Ces dernières semaines, les cours du pétrole ont connu des baisses historiques. Une évolution qui n’est pourtant pas prédite par la règle de Hotelling, une équation proposée en 1931 qui reste aujourd’hui centrale en économie des ressources naturelles. Dans un article publié le 7 mai 2020 dans le Canadian Journal of Economics, les économistes Roberto Ferreira da Cunha, du Berkeley Research Group, et Antoine Missemer, du CNRS, présentent les résultats d’une enquête historique inédite dans les archives de Harold Hotelling. Ils démontrent que cette « règle » n’a en fait pas été conçue pour l’examen des marchés énergétiques. Plus largement, leur étude interroge les instruments théoriques mobilisés pour aborder les enjeux énergétiques et environnementaux.
Dans un article de 1931, l’économiste et mathématicien américain Harold Hotelling publiait un modèle visant à décrire l’évolution des prix d’une ressource non-renouvelable. C’est à la suite du choc pétrolier de 1973 qu’il connut un regain d’intérêt : le théoricien de la croissance Robert Solow nomma « règle de Hotelling » l’équation initiale de cet article, ce qui l’érigea en principe fondamental de l’économie des ressources non-renouvelables. Or, les prix observés depuis un siècle n’ont jamais suivi cette équation 1 , ce qui n’a cessé d’interroger les économistes.
Malgré tout, la règle de Hotelling garde, encore aujourd’hui, son statut central en économie des ressources minérales et énergétiques : c’est sur sa base que sont construites des « extensions » plus sophistiquées permettant de mieux rendre compte des réalités du marché.

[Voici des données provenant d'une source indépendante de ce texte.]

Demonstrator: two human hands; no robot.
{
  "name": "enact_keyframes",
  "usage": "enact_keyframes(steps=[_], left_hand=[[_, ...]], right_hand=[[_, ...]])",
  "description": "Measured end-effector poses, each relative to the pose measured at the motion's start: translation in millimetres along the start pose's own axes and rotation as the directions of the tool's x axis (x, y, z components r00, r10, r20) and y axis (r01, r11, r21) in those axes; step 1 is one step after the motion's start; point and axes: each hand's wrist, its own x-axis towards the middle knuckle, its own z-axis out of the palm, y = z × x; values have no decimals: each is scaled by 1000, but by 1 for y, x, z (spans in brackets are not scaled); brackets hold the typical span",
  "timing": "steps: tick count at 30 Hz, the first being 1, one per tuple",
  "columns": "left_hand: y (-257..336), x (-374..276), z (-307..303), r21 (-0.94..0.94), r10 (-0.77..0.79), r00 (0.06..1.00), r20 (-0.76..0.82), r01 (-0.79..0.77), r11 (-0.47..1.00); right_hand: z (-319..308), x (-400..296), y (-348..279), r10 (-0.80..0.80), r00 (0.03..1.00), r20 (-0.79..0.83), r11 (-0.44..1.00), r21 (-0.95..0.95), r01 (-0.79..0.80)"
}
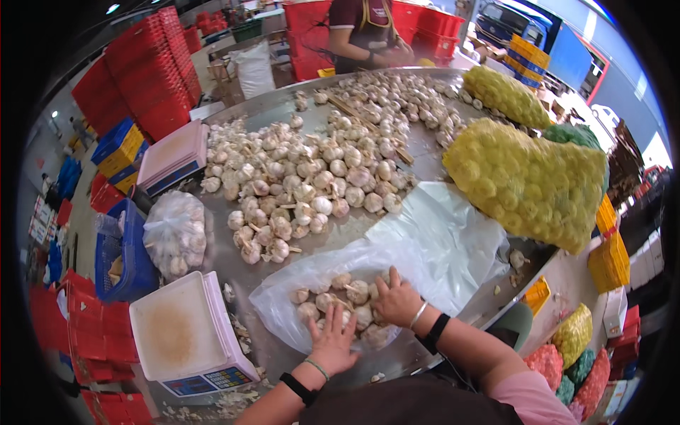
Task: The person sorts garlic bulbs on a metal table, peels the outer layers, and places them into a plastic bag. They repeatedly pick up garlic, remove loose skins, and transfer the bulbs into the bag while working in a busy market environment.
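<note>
In front of me a clear plastic bag [276, 287] lies on the metal table with its mouth spread, holding several garlic bulbs [358, 291]. My left hand [333, 340] rests at the near side of these bulbs, fingers apart. On their right side, my right hand [397, 300] touches the bulbs with spread fingers. Neither hand is closed around a bulb. Just beyond the bag lies a flat sheet of translucent plastic [443, 234]. Past it spreads a large heap of loose garlic bulbs [313, 175].
A digital scale [172, 324] stands at the left, with a filled garlic bag [176, 234] and another scale [172, 151] beyond. Yellow mesh sacks [526, 175] occupy the right side. A wooden stick [372, 127] crosses the heap. A co-worker [364, 32] stands across the table [260, 114].
</note>
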Motion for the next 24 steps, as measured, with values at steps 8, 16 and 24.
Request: enact_keyframes(steps=[8, 16, 24], left_hand=[[-28, 37, -97, -660, -190, 979, 80, 195, 725], [-183, 113, -75, -298, -519, 696, -496, 425, 855], [-138, 159, -66, -268, -634, 757, -158, 585, 766]], right_hand=[[-4, 1, -9, 313, 938, 151, 884, 316, -345], [-71, -2, 31, 416, 904, 95, 661, 651, -373], [-66, 27, 91, 523, 852, -25, 583, 739, -336]])
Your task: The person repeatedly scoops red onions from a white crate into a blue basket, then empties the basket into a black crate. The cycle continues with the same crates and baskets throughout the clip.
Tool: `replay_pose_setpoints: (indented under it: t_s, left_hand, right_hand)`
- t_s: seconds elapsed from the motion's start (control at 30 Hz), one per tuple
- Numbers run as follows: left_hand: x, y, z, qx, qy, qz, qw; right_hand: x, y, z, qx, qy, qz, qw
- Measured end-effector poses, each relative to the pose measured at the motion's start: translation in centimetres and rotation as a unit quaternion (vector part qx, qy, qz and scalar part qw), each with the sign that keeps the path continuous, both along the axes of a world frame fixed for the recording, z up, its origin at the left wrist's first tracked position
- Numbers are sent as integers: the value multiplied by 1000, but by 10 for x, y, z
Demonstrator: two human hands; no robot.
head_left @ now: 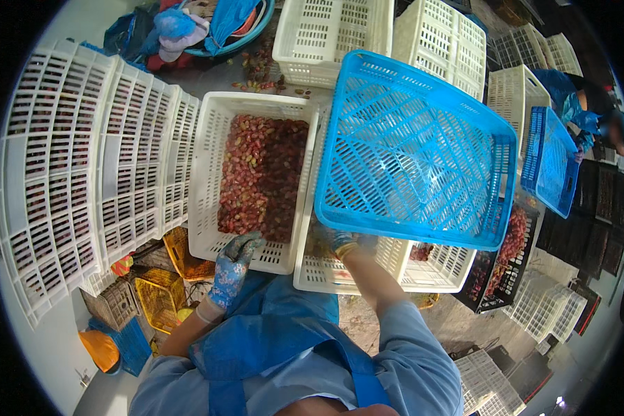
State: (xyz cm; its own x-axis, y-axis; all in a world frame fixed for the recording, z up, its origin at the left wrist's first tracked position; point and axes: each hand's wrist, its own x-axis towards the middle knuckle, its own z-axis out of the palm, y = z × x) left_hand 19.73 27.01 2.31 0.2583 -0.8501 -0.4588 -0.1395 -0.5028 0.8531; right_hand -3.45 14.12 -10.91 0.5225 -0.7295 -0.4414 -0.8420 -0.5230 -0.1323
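A white plastic crate (200, 182) stands before me, its floor largely covered with small red and yellowish oval fruits (244, 171). My left hand (236, 260), in a blue flowered glove, lies at its near wall with the fingers over the edge; I see nothing held in it. Right of it a blue perforated plastic basket (416, 151) sits tilted above more white crates (325, 278). My right hand (343, 242), gloved too, reaches below the near left corner of the basket and is mostly hidden. Whether it grips anything does not show.
Stacked white crates (104, 156) with fruit inside rise at the left. Other white crates (333, 31) stand beyond. A black crate of red fruit (525, 249) is at the right, and farther off a person (587, 109) holds a blue basket (556, 166). Yellow crates (158, 299) lie low at left.
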Motion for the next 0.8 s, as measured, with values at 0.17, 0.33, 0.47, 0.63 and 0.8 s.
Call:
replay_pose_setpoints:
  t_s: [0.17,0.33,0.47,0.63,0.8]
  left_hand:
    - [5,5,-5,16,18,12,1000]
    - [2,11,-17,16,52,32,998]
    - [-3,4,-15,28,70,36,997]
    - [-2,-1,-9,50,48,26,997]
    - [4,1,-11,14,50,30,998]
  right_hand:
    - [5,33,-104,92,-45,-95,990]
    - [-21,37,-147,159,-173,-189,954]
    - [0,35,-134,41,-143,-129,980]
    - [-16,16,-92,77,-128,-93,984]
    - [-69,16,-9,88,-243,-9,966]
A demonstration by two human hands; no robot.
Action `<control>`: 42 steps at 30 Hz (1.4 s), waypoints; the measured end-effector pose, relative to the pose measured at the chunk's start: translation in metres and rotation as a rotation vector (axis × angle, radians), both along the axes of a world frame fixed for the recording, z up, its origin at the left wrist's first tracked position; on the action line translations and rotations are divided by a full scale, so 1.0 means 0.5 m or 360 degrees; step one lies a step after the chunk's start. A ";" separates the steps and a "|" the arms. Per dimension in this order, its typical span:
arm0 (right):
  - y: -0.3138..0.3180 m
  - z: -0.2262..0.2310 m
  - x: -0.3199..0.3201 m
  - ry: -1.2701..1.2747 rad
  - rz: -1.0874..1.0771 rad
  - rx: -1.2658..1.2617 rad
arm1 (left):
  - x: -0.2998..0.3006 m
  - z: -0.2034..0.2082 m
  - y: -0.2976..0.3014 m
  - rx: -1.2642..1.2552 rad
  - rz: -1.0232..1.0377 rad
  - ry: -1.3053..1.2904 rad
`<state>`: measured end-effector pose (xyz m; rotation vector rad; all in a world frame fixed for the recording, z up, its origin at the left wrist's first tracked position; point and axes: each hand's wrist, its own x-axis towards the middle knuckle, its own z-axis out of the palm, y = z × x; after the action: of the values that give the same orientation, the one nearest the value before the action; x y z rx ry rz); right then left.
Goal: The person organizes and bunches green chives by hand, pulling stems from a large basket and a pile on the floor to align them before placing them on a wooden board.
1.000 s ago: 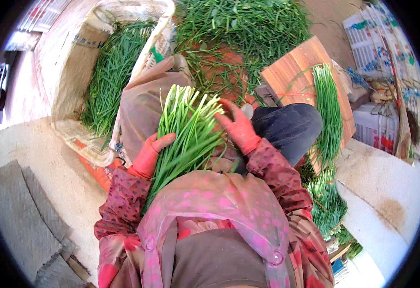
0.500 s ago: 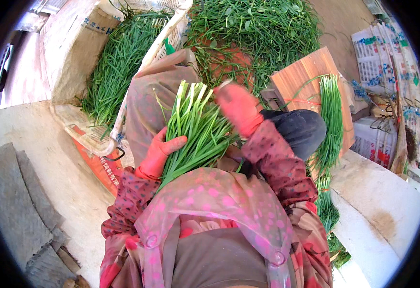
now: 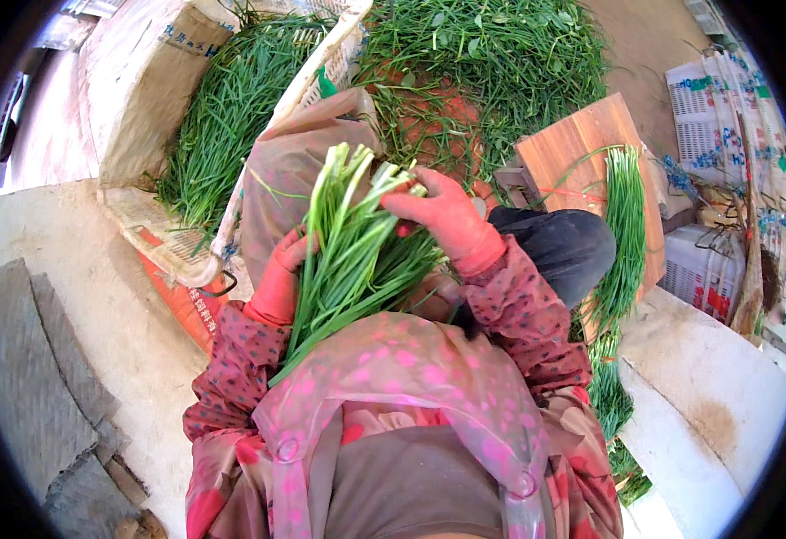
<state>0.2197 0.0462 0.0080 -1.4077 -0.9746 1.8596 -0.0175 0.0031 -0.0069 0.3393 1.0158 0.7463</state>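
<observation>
A loose bunch of garlic chives stands over my lap, pale cut ends up and green leaves slanting down to my apron. My left hand, in a red rubber glove, is wrapped round the bunch from its left side; the stalks hide part of its fingers. In a matching glove, my right hand grips the chives at the upper right, close to the white ends, thumb and fingers closed on the stalks.
Left of my knee is a white plastic basket of chives. A large heap of chives lies ahead. At right, a wooden board bears a neat chive bundle. White crates stand farther right, grey sheets at left.
My right hand, blurred and beside the bunch earlier, has come onto its upper right stalks. My left hand has shifted slightly left and its thumb is now behind the stalks.
</observation>
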 end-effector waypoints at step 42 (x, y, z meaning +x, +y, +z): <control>0.103 -0.143 0.004 -0.1467 0.0561 0.0952 | 0.034 -0.002 -0.018 -0.0053 0.0047 0.0039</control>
<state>0.2217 0.0977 -0.0637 -1.7584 -2.1152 0.8814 -0.0003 -0.0059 -0.0081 0.3062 1.0573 0.7523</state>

Roberto Ferreira da Cunha, du Berkeley Research Group (Brésil), et Antoine Missemer, chercheur CNRS rattaché au Cired, Centre international de recherche sur l’environnement et le développement (CNRS/Cirad/AgroParisTech/Ecole des Ponts ParisTech), ont procédé à un examen détaillé et inédit des archives de Harold Hotelling 2 . En analysant les origines du modèle, ils concluent que son périmètre de validité est plus restreint que ce qui est habituellement établi, et ils éclairent de façon décisive les raisons de ses faiblesses empiriques.
Les brouillons de Hotelling, mais aussi sa correspondance, avec des ingénieurs pétroliers par exemple, conduisent à une relecture de l’article de 1931. Il apparait que la « règle », imaginée dès 1924 pour des actifs abstraits, n’avait aucunement vocation à être appliquée au cas concret des ressources minérales et énergétiques. Hotelling lui-même a identifié, de 1925 à 1930, des contraintes géologiques indépassables changeant son résultat initial : l’augmentation du coût de production à mesure que l’extraction progresse, ou encore le coût résultant d’une accélération de la production. Comme il l’a esquissé, cela transformait son modèle, alors potentiellement capable de décrire des trajectoires de production « en cloche », comme celles utilisées dans les débats sur le pic pétrolier.
Les deux chercheurs montrent ainsi que si la règle de Hotelling passe si difficilement l’obstacle des tests empiriques dans le domaine des ressources énergétiques et minérales, c’est parce qu’elle n’a pas été faite pour cela ! Ils proposent de rebâtir les modèles utilisés dans le domaine en prenant comme point de départ une règle de Hotelling alternative, plus en phase avec les réalités géologiques. Plus largement, ce travail interroge les instruments théoriques mobilisés aujourd’hui pour aborder les enjeux énergétiques et environnementaux. L’histoire, en l’occurrence ici l’histoire de la pensée économique, est susceptible de porter un regard neuf sur des outils considérés comme bien établis, mais méritant toujours d’être questionnés.
Ces travaux ont été menés dans le cadre du projet Bifurcations in Natural Resource Economics (1920s-1930s), financé par la European Society for the History of Economic Thought (ESHET).